Contractual indemnity can be wider than the Indian Contract Act

Introduction

The method to allocate one’s liability is not a modern concept, and it was practised even before the 2nd century BC[1]. In the modern world, the prominence of the relocation of risk has increased copiously, and indemnity is a prominent way to relocate one’s risk[2].  The term indemnity has been coined from the Latin root ‘indemnis’ which denoted something undamaged or harmless[3]. In general terms, it indicates the contracts under which one party promises the other party to undertake the obligation to save the latter from losses; and these types of contracts include two parties, i.e. indemnifier (the person who undertakes the obligation) and indemnity holder (the person who is being indemnified)[4].


Furthermore, the term indemnity is very comprehensive, and it can also be used in many senses[5]. Sometimes on the broader sense, the contract of insurance and guarantee may incorporate under it[6]. However, the ICA does not provide such a broad definition of the indemnity, and the scope of the term indemnity has dwindled under the ICA. 

It should also be noted that there may be many circumstances (like an employer-employee relationship, principal-agent relationship et al.) where indemnity can go beyond the contract cases[7]. In some scenarios, the indemnity concept applies even without using the word indemnity into the exclusive contract[8]. So, it has become essential to revisit the whole idea of indemnity by focusing on the shortcomings presented under the ICA. 

Thus, this paper mainly emphasises those essential fragments of indemnity that are absent under the ICA and owing to which the ICA turned out to be paltry. Furthermore, this paper also deals with the recommendations and perspectives laid down by the Indian courts at different stages regarding the whole concept of indemnity, along with an analogical comparison between the Indian and the English law regarding indemnity. 

Shortcomings under the ICA 

As it is known, the usage of the concept of indemnity is much more far-reaching, in contrast to whatever is laid down under the sections of the Indian contract [9]; and based on such applications, following are some of the irregularities under the ICA, which left the space open for the alterations in the current definition of the indemnity and which can amplify the scope of the ICA: 


(i.) Limitation of the concept of indemnity up to the liabilities originated due to the acts of the promisors or third parties 

As per §124 of the ICA, indemnity holder can claim for compensation only when the loss will occur due to: 

(a) the conduct of the indemnifier; and, 
(b) the conduct of any third party (not including indemnity holder)[10].

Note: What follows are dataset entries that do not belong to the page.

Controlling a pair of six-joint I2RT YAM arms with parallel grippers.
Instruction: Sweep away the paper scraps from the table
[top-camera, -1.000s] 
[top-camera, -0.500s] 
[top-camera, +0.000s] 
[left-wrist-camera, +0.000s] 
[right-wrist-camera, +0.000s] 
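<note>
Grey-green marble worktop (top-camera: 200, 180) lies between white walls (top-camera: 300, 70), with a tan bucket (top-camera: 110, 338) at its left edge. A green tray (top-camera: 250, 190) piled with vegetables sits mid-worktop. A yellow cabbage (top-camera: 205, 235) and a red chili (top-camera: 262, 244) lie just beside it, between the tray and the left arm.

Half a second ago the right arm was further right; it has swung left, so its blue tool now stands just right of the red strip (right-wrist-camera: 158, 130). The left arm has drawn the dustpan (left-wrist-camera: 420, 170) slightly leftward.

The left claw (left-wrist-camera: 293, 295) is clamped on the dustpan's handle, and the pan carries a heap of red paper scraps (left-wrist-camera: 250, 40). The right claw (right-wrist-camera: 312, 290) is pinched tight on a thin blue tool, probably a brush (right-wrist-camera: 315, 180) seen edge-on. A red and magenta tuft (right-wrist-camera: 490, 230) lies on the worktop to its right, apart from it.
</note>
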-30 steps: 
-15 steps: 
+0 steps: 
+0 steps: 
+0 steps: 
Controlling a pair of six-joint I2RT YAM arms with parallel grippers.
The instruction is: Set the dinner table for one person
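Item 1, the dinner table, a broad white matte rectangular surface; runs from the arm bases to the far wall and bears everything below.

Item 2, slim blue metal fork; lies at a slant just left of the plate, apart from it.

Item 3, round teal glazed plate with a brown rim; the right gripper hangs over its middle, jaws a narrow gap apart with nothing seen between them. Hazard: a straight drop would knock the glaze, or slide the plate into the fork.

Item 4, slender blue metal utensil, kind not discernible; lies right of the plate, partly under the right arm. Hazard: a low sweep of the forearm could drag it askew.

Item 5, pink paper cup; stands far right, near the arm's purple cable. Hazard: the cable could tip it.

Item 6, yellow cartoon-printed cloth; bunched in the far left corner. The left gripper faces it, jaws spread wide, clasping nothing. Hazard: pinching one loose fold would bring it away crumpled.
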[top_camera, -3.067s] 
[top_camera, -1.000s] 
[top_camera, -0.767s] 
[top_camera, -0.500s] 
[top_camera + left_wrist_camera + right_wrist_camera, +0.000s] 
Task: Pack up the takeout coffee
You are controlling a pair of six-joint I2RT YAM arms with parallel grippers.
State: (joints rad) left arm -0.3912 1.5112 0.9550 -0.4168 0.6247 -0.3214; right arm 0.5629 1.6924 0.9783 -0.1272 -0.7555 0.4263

It evidently oversights status quo where the loss may be befallen due to any accident or occurrence freestanding from the control of any person and the situation where the loss may arrive due to the act done by the indemnity holder on the request of the indemnifier[11]. Since everything is subject to unforeseen impairment outside the control of the ordinary human being[12], many contracts are formed in the commercial world that are collateral to the accidents and events, which are outside the capacity of the ordinary persons. 

Furthermore, it should be noted that the English law position on this topic is much broader, and the definition of indemnity includes the obligation towards losses caused by any person or the events outside the control of human being[13]. Thus, it can be said that under English law indemnity can embrace all the insurance contracts except the life insurance (as the loss is not inevitable because the valuation of human life cannot be determined)[14].

However, it is unfortunate that sections dealing with indemnity under the ICA are inadequate for such contracts. Nonetheless, it should be noted that the ICA does not endure absolute silent on this issue as §31 of the ICA permits those contracts which are collateral to the unforeseen events[15]. Regardless of this, it is essential to note that indemnity cannot be considered as a contingent contract due to the fact that as per §124, indemnity covers only those losses which are caused due to actions which are under the control of the parties. So, it led to creating muddle regarding the actual status of the indemnity under the ICA. By taking such positions into account, the Law Commission of India has proposed to inflate the scope of indemnity under ICA by inserting provisions for the indemnification of those losses, which arises due to an event not depending on conducts of any of the parties or due to the conduct of any person[16].

Thus, it is evident that the provided sections of the indemnity under the ICA do not embody the real position of indemnity. 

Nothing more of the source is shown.